I feel like I am in this weird time warp vortex right now. I still have brain decompression surgery for March 7th on the calendar. I am supposed to be in Long Island a couple of days before surgery for MRI's, doc appointments and invasive cervical traction ~ sounds like an awesome vacation ~ right?!? But, wait, Dr. M told me to wait three or four months and let's see what happens. What do I do with that information? Can I have that in writing!! I fear that I will be forced to go ahead with the next surgery even though I might not need it.
My plan is to wait another week and then call TCI and see what my next step should be. So far, I haven't had one Chiari symptom since my surgery ~ I believe in miracles ~ If my brain tail decides to crawl back up into it's cranial compartment this could be the biggest miracle of my lifetime!
Thursday, February 7, 2008
All Things Work Together For Good
The drive home was pretty uneventful and relatively quick. I was pretty drugged up with pain killers and muscle relaxants which made the ride bearable. I don't really know what to do with myself now. I don't do the whole rest and relaxation thing very well. I am exhausted tonight ~ missed my afternoon nap ~ hoping for an early bedtime.
I don't want to get my hopes up too much, but seriously, I haven't had any headaches since surgery ~ my neck and shoulders don't feel as tense ~ my neck looks longer ~ could I be cured just by one surgery??? I will give it a couple of weeks and hope to get off the pain meds before completely weighing in on how different I feel.
Tuesday, February 5, 2008
Pain Management and Hoping to be Discharged Today
Monday, February 4, 2008
Giant Steps
Sunday, February 3, 2008
Speed Bump From Hell
Two Days In; and the Request
I can't tell you all how thankful I am to God that Little Lacie of the Enormous Brain has gotten through the first of her three procedures. I can't tell you how thankful I am for this medium so that John can just type updates, load 'em in, and - magic - we all know how our friend is doing.
We have all been privileged to read and be part of this tiny little woman's incredible journey. Out of her generosity, and let's face it, her need to make sense of this whole process, she let us in. I've known her for, I don't know, maybe 8 years and the way she has carried herself throughout has been an inspiration to me. Me, I'm too big a baby. I recently experienced a debilitating karaoke injury (I will write about this on my own site later) and do nothing but hobble around wincing at the pain in my calf. I have considered going to the doctor to try to get some oxycotin for the pain. Not sure if it's gonna fly.

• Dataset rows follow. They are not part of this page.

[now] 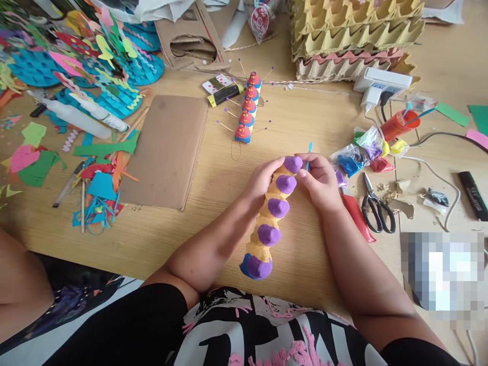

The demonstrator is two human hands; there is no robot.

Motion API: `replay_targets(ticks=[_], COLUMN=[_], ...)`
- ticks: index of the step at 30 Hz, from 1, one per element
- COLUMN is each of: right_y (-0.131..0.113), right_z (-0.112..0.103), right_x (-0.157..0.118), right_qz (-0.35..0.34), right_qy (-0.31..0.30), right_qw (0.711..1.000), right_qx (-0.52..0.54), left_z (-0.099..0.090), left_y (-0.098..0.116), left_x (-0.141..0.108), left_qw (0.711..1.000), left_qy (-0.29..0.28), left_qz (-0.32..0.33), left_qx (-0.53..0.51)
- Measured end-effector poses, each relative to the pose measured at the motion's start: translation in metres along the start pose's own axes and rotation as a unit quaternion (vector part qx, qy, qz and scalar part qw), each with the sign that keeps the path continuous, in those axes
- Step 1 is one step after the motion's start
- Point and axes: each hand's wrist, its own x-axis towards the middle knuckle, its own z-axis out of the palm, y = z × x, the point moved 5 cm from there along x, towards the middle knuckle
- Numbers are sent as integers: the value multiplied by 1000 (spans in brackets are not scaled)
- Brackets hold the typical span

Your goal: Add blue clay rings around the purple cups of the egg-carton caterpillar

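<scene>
Pinching the far end of the yellow carton strip (pixel 271 209), the left hand (pixel 263 180) wraps its side, while the right hand (pixel 320 180) has its thumb close by the farthest purple bump (pixel 293 164) and a slim blue tool (pixel 308 158) caught among its fingers. The strip slants over the desk (pixel 224 234), its near end pointing at the shirt (pixel 267 330); whether that end rests on the wood, I can't tell. And here's the danger: with the hold all at one end, a slack grip could let the strip swing or tip! Squeeze too hard and the carton, thin by the look of it, might buckle. Thumb pressure could dent that purple if it's soft, and a twist of the right hand could drive the tool into it. Out right, scissors (pixel 375 208) lie near the forearm; one wide sweep might knock them.
</scene>
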Motion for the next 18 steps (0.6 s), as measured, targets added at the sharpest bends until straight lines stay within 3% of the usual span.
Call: replay_targets(ticks=[18], right_y=[-4], right_z=[4], right_x=[1], right_qz=[-3], right_qy=[-18], right_qw=[1000], right_qx=[-23], left_z=[-1], left_y=[-15], left_x=[9], left_qw=[990], left_qy=[-13], left_qz=[-120], left_qx=[-70])
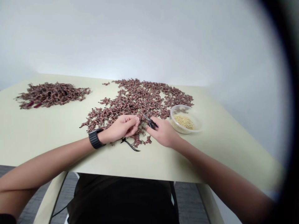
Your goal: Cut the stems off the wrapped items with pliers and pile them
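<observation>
My left hand [125, 127], with a dark watch on its wrist, is closed in a pinch over the near part of a wide pile of small reddish-brown pieces [133, 102]. What its fingertips hold is too small to make out. Just to the right, my right hand [163, 130] is wrapped round small black-handled pliers [150, 122], whose metal tips point up and left toward my left fingertips without touching them. A clear round bowl [198, 127] with small yellow-gold bits [184, 122] stands right beside my right hand.
A second heap of brown pieces [53, 95] lies at the left of the pale yellow table [149, 165], with two dark red things in it. A black-handled tool [131, 146] rests near my left hand. Behind the table rises a white wall [116, 37].
</observation>
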A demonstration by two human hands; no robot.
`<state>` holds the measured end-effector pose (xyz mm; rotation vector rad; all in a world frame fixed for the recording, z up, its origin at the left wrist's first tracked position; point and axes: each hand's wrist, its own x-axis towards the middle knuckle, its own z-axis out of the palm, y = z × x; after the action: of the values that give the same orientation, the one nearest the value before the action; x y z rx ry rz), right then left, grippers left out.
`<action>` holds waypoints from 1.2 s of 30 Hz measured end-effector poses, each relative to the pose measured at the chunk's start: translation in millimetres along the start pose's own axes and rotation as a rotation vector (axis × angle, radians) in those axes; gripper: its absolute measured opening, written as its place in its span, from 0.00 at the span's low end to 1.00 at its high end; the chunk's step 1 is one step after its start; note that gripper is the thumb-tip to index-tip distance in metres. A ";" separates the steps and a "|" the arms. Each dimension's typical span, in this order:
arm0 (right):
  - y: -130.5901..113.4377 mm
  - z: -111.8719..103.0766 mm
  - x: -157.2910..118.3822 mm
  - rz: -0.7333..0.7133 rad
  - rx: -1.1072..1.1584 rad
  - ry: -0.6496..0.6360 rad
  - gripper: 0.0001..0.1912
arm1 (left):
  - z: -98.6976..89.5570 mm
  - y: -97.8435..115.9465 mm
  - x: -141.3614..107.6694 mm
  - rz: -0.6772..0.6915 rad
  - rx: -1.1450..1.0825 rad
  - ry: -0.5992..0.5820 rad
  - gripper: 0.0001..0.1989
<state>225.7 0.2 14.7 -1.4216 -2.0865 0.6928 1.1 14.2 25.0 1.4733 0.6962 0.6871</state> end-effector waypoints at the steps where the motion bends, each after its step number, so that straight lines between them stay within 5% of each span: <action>1: 1.2 -0.4 0.2 -0.018 -0.058 0.028 0.15 | -1.3 -0.7 0.7 -0.013 -0.067 -0.010 0.19; 7: 4.4 -2.9 -0.8 -0.114 -0.214 0.082 0.16 | -7.2 -5.0 2.9 -0.071 -0.270 -0.024 0.16; 21: 5.8 -7.5 -1.5 -0.160 -0.318 0.103 0.13 | -9.4 -1.3 3.2 -0.116 -0.294 -0.027 0.18; 29: 2.5 -7.8 -3.6 -0.102 -0.290 0.066 0.16 | -10.1 -1.0 1.5 -0.068 -0.229 -0.033 0.18; 36: -3.8 3.8 -5.2 0.050 -0.036 -0.016 0.16 | -1.3 -1.7 -1.4 0.017 0.022 -0.004 0.24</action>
<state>222.3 -6.3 13.8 -1.4973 -2.0919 0.6913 -0.9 14.0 23.3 1.5022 0.6908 0.6909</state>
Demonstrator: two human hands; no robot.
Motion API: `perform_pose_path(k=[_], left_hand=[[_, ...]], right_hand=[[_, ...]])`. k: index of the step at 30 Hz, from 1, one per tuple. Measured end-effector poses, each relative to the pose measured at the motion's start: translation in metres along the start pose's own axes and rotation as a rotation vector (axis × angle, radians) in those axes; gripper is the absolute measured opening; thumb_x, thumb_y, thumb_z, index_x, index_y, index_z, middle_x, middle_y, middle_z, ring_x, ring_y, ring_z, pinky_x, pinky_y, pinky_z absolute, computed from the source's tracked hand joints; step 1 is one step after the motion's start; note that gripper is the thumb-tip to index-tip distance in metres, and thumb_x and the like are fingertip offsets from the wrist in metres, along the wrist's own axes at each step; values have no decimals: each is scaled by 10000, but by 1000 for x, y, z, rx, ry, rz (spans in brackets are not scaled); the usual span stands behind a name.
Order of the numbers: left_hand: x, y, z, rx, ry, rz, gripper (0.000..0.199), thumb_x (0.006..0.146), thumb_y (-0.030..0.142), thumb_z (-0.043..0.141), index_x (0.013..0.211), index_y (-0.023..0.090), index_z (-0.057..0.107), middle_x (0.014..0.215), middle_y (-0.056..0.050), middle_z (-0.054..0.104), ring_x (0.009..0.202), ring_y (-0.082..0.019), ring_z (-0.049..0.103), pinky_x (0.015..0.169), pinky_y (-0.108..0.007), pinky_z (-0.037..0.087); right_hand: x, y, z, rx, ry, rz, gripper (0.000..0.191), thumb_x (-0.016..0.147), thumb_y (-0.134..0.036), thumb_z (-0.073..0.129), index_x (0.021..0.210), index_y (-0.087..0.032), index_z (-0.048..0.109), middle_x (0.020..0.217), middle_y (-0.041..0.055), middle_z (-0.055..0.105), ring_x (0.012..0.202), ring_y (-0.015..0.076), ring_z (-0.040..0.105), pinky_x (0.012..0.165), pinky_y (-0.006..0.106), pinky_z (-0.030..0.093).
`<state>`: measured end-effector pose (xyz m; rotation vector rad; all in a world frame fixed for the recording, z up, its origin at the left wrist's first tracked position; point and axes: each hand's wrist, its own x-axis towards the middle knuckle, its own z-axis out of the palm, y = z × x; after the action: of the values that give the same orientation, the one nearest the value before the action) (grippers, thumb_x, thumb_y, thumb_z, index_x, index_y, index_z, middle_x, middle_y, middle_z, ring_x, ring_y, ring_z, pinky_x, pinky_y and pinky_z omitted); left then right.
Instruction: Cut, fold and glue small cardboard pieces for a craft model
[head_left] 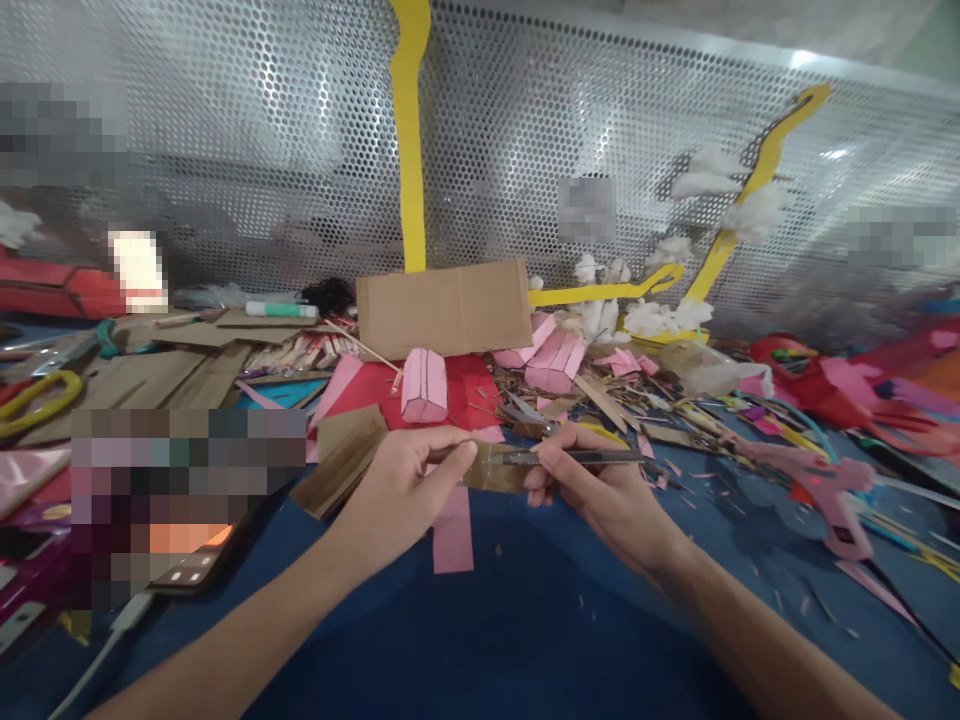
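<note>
Cardboard scraps (pixel 343 452) lie left of my left hand (pixel 409 480), its thumb and finger clamped on a small brown cardboard piece (pixel 495 472), seemingly to steady it. On my feed, that piece sits between my 2 hands, beside the craft knife (pixel 607 456) my right hand (pixel 604 480) grips, probably for control. Farther right lies a pink glue gun (pixel 834 492).

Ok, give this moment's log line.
Left hand: pinching flat brown piece | right hand: slim dark tool, tip over piece | pink paper strip: near left hand | pink glue gun: at right
</note>
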<state>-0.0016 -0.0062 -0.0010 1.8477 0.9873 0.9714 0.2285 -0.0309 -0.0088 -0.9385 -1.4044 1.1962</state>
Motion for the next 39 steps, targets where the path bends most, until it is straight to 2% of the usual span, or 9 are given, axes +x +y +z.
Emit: perform_pose_path(k=[4,8,12,17,31,39], left_hand=[[0,2,0,-17,-8,-3,348,1008,373,498,854,156,723,697,5,552,641,-137,415,561,-261,291],[1,4,0,-25,-15,-22,340,995,380,514,852,155,724,675,17,500,630,-131,373,549,-258,268],[1,6,-1,-26,-20,-21,355,986,383,518,769,159,688,638,28,424,608,-125,328,535,-258,241],[2,7,-1,-37,-46,-2,340,975,365,517,782,159,707,664,1,506,637,-144,394,557,-265,279],[2,3,0,-42,-53,-32,343,982,358,513,765,151,681,638,42,340,592,-117,291,532,-263,222],[3,4,-1,-19,-28,-32,350,961,369,529,732,160,692,607,32,406,583,-129,314,540,-277,230]], right_hand=[[0,0,-2,-40,-28,-25,209,982,-377,677,869,-202,659,773,23,752,670,153,721,657,276,577],[0,-2,-3,-71,-52,-47,204,994,-352,663,863,-196,654,771,28,753,665,150,726,619,255,558],[0,-3,-3,-77,-66,-47,208,996,-343,660,856,-192,638,755,26,750,653,144,725,604,244,551],[0,-2,-4,-59,-88,-33,218,995,-347,661,852,-188,623,744,29,751,641,148,722,595,252,554],[0,-2,-6,-66,-128,1,229,998,-350,661,845,-184,619,756,22,741,654,144,721,621,260,568],[0,-4,-5,-82,-137,9,234,995,-360,662,846,-184,619,769,25,738,663,149,718,626,269,565]])
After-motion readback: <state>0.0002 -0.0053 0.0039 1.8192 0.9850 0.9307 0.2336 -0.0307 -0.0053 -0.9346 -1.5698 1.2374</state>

Today's request/plea though is this: I want us to buy Lacie some fun wigs. She has resoundingly approved of this idea and fully intends to wear whatever we buy her. We can get some lovely things here at a very reasonable price, or you can be more conservative here, but slightly more expensive. While I may look for something in a Scully fashion, I might decide to pander to the extreme geek inside of Lacie and get The Matrix Twins Wig. :) I even considered a skull cap so she could pretend to be Gollum, but didn't think that would be very comfortable.
Here's what I would like you to do: if you want in, if you want to in some small way, help support this beautiful woman who has inspired and moved us, email me at wigs4lacie@yahoo.com. I will coordinate the types of wigs so there is no duplication, tell you where to ship them to make sure they get to Lacie so she can smile and feel your love. If you can't afford a wig, which is cool, email me and I'll collect cards, letters, emails, and love for her and deliver them in a happy package to her door.
Cards and words of encouragement for John would be a great idea too. I know what it's like to have a spouse in the hospital. I know what its like to manage the load at home, caring for the kids, working, rushing to the hospital, sitting by your loved one's side, and worrying all the time and trying not to show it.
Let's show Lacie and her family how much she has touched our lives, while she Lives Loves and Laughs.